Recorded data
--------

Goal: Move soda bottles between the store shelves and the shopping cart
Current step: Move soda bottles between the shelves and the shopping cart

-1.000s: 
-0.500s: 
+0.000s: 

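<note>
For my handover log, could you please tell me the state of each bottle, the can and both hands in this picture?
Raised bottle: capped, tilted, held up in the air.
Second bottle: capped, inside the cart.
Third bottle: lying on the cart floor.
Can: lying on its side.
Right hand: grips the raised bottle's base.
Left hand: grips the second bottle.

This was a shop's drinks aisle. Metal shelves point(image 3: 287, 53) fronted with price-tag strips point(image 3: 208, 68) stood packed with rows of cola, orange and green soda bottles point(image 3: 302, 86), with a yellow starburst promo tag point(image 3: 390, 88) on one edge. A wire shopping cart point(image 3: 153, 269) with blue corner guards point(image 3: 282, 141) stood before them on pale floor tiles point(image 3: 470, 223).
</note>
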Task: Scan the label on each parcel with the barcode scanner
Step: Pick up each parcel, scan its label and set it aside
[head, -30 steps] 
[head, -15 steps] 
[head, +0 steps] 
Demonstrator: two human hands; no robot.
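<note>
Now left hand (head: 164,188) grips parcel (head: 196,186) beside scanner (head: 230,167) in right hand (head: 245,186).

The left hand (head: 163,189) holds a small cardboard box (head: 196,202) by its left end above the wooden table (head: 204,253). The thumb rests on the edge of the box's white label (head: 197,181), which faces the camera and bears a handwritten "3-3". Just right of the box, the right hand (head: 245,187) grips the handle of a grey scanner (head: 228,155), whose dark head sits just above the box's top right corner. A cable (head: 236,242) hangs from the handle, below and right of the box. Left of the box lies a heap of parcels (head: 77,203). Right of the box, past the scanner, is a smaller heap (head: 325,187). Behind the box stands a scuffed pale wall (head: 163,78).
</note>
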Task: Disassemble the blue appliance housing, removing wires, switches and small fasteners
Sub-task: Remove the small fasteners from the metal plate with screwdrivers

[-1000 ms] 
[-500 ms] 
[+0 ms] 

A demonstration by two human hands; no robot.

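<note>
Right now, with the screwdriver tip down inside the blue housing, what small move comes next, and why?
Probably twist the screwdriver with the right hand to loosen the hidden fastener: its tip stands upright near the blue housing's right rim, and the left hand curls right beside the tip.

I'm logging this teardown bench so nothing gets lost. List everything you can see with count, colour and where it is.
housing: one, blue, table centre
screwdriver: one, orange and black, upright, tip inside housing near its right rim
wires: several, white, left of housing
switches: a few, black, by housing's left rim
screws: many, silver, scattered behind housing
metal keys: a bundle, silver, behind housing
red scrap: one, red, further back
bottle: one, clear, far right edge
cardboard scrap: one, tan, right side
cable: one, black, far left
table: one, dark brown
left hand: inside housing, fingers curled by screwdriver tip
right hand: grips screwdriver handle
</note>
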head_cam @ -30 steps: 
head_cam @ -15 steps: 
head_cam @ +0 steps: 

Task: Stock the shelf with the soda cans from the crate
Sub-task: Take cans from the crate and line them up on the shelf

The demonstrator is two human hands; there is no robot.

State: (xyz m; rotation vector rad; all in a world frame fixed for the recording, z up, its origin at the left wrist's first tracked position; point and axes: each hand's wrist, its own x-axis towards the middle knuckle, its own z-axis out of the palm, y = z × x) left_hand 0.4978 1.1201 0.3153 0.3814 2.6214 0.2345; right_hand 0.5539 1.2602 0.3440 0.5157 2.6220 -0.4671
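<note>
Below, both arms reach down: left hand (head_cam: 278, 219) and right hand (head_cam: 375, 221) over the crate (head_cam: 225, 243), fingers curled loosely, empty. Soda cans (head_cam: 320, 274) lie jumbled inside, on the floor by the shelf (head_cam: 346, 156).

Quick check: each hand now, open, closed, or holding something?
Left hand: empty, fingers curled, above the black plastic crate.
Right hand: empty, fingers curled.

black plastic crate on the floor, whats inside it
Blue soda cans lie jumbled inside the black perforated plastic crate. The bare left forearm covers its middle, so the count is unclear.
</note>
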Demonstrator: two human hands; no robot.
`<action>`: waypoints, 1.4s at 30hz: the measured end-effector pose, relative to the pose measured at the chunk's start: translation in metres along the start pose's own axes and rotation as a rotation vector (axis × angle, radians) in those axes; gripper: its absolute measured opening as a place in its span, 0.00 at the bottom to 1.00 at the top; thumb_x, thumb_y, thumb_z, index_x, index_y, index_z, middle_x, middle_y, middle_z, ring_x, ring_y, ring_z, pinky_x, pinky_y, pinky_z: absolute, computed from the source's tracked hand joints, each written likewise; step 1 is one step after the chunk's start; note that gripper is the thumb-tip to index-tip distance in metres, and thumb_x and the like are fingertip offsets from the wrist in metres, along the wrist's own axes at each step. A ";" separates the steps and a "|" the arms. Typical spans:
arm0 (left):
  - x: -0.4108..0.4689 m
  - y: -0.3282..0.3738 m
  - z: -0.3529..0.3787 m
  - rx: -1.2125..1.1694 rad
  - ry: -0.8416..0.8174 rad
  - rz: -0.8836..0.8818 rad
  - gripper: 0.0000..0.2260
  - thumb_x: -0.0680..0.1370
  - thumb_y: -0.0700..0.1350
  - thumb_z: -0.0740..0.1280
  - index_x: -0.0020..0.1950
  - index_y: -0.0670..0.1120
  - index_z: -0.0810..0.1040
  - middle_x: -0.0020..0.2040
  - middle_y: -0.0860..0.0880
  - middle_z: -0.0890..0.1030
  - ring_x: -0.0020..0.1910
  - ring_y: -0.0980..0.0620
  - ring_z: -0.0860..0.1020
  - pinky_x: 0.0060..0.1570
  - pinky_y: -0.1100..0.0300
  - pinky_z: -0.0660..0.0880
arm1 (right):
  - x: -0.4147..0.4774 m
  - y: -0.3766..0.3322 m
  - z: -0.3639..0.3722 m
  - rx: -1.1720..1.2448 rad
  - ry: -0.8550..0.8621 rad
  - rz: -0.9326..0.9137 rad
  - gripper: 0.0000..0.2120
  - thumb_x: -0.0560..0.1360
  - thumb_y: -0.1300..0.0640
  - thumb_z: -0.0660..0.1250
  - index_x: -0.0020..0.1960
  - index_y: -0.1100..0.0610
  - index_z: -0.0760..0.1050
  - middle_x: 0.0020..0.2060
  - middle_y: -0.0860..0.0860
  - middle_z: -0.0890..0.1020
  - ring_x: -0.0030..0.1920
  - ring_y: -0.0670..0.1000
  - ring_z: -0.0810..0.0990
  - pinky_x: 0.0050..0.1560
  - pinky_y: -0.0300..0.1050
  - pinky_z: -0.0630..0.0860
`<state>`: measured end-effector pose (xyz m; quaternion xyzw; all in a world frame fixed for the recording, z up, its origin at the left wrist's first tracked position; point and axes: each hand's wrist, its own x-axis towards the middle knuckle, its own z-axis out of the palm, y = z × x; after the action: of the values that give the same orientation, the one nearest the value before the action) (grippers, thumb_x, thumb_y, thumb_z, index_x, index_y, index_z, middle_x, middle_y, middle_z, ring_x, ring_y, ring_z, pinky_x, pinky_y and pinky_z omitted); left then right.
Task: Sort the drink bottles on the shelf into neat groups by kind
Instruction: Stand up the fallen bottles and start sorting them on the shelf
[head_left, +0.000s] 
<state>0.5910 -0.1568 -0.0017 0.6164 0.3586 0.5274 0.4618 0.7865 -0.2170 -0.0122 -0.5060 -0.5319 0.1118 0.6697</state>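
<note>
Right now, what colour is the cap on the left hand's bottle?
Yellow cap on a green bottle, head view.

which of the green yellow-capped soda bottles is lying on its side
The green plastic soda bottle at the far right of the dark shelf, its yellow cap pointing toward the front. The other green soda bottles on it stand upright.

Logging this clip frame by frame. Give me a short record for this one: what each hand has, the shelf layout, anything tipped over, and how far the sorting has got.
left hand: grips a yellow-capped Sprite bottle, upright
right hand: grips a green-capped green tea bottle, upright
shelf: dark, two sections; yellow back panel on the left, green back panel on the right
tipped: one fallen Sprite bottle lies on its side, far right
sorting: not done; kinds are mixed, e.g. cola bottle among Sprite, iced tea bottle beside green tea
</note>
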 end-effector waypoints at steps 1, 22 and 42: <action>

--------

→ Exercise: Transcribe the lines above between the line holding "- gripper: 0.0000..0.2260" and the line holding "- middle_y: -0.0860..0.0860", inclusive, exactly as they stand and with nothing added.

→ Your solution:
  - gripper: 0.0000..0.2260
  - thumb_x: -0.0680..0.1370
  - thumb_y: -0.0700..0.1350
  - thumb_z: -0.0740..0.1280
  - index_x: -0.0020..0.1950
  - index_y: -0.0670..0.1120
  - index_z: -0.0810..0.1040
  - middle_x: -0.0020..0.2040
  - middle_y: -0.0860..0.0880
  - middle_z: -0.0890..0.1030
  - ring_x: -0.0020..0.1910
  - ring_y: -0.0980..0.0620
  - ring_z: -0.0860..0.1020
  - pinky_x: 0.0060..0.1570
  - pinky_y: -0.1100..0.0300
  - pinky_z: -0.0660..0.0880
arm1 (right):
  - x: -0.4147..0.4774 m
  - y: -0.3766..0.3322 m
  - z: -0.3639..0.3722 m
  - rx: -1.1720..1.2448 rad
  - ry: -0.8550..0.8621 rad
  - rz: -0.9326..0.9137 rad
  - gripper: 0.0000..0.2120
  - thumb_x: -0.0560..0.1360
  - thumb_y: -0.1300..0.0640
  - thumb_z: -0.0660..0.1250
  - index_x: -0.0020..0.1960
  - index_y: -0.1100..0.0610
  - index_z: -0.0760..0.1050
  - middle_x: 0.0020..0.2060
  - middle_y: -0.0860..0.0860

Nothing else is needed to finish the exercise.